Menurut Bapak Natalius Pigai, mantan Menteri HAM, program yang dijalankan di Jawa Barat lebih menekankan pada pembentukan mental, karakter, disiplin, dan tanggung jawab. Beliau berpendapat bahwa jika tujuannya adalah untuk mendidik dan bukan menghukum secara fisik, maka kebijakan tersebut tidak melanggar HAM.
Apa alasan utama Bapak Budi menolak kebijakan pengiriman siswa ke barak militer?
Menurut Bapak Adhel Setiawan, pengacara dan wali murid, alasan utamanya adalah karena kebijakan ini bertentangan dengan filosofi pendidikan yang seharusnya memanusiakan manusia.

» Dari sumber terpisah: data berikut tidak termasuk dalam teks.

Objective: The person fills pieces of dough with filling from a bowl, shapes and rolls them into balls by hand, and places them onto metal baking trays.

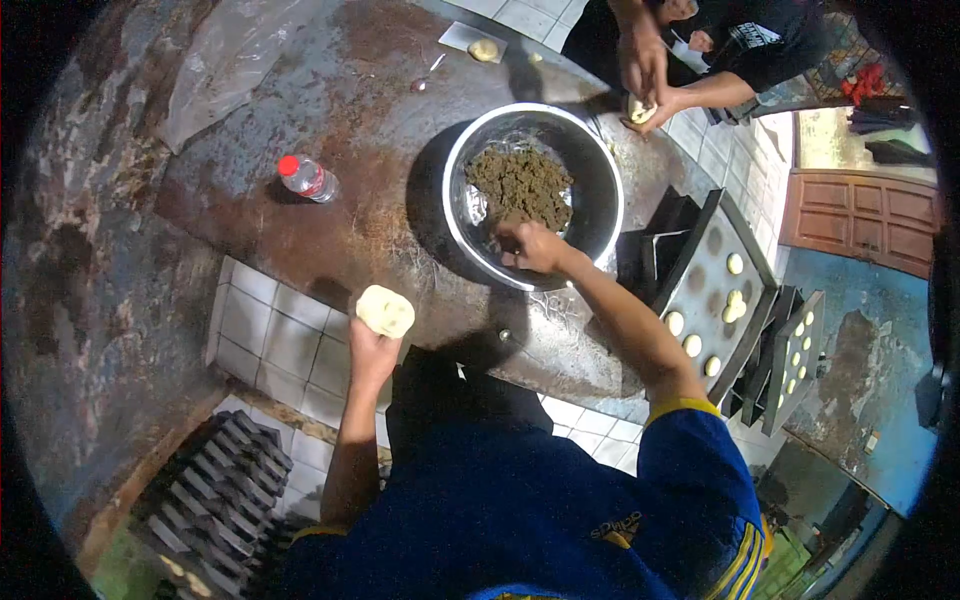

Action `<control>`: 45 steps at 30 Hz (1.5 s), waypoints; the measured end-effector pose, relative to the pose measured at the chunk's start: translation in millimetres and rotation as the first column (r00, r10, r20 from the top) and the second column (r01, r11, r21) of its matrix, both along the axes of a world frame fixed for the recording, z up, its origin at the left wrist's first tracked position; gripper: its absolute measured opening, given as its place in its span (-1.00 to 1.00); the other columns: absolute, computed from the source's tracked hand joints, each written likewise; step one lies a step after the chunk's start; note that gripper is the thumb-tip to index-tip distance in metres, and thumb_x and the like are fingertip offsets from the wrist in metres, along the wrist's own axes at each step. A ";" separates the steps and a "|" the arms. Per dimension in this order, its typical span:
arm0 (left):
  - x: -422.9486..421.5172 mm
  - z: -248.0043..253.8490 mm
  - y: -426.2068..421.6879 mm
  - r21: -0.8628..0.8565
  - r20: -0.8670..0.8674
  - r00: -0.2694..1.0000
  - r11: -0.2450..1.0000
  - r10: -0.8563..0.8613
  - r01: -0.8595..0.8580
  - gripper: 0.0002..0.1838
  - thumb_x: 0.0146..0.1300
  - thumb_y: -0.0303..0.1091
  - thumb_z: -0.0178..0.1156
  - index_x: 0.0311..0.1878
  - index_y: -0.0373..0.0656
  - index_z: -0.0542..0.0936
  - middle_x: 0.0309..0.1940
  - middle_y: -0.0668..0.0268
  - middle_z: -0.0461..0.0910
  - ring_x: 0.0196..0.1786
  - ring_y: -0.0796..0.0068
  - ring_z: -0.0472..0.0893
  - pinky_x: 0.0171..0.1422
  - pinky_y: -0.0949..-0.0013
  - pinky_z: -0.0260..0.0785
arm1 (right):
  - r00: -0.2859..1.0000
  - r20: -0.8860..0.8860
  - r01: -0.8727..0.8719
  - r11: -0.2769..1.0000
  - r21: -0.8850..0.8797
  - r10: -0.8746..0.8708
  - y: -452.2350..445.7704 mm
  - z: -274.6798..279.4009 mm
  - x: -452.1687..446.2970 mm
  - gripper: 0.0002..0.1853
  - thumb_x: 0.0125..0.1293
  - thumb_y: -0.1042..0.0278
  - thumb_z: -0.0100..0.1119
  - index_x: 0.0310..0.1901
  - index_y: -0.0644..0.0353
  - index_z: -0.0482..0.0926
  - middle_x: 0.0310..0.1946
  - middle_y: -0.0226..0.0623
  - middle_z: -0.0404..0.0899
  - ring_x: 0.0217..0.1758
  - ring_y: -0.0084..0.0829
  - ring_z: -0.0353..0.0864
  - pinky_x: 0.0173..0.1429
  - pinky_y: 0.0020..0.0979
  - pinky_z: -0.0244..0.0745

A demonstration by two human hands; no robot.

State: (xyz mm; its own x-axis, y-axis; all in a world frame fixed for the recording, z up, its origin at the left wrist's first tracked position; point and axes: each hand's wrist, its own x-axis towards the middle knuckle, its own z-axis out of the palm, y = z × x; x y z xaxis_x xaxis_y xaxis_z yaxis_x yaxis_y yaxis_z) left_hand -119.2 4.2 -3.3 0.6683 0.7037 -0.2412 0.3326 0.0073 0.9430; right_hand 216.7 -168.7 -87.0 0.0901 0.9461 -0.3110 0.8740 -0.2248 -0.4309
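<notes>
My left hand (371,352) holds up a flattened round of pale dough (385,311) near the front edge of the table, its fingers mostly hidden beneath the dough. Inside a wide metal bowl (453,200) lies a heap of crumbly dark brown filling (520,185). My right hand (533,247) reaches into the bowl at the near side of that heap. Its fingers are curled together, and whatever is between them is hidden.
Across the table, another person's hands (650,95) hold a piece of dough. A red-capped bottle (307,178) stands left of the bowl. To the right, a dark baking tray (708,240) carries several dough pieces. A dough ball (484,50) rests on paper at the far edge.
</notes>
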 end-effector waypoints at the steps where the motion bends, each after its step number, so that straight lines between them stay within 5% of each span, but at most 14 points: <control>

Beliau berpendapat bahwa anak didik bukanlah objek yang harus dibentuk secara paksa, melainkan subjek yang perlu dibimbing dan dikembangkan potensinya.
Bagaimana pendapat Ibu Sinta mengenai efektivitas program ini dalam jangka panjang?
Meskipun program ini diklaim memberikan dampak positif dalam jangka pendek, seperti meningkatkan disiplin dan gizi siswa, efektivitasnya dalam jangka panjang masih perlu dievaluasi secara komprehensif. Menurut para ahli pendidikan, perubahan perilaku yang berkelanjutan membutuhkan pendekatan yang lebih holistik dan melibatkan peran aktif keluarga serta lingkungan sosial siswa.
Apa tanggapan Bapak Joko terhadap tuduhan penyalahgunaan wewenang dalam kebijakan ini?
Menanggapi tuduhan tersebut, Bapak Dedi Mulyadi menjelaskan bahwa kebijakan ini diambil atas dasar permintaan orang tua yang sudah tidak mampu lagi mendidik anak-anak mereka yang bermasalah. Beliau juga menegaskan bahwa program ini bertujuan untuk membantu siswa yang membutuhkan bimbingan dan bukan untuk menghukum mereka.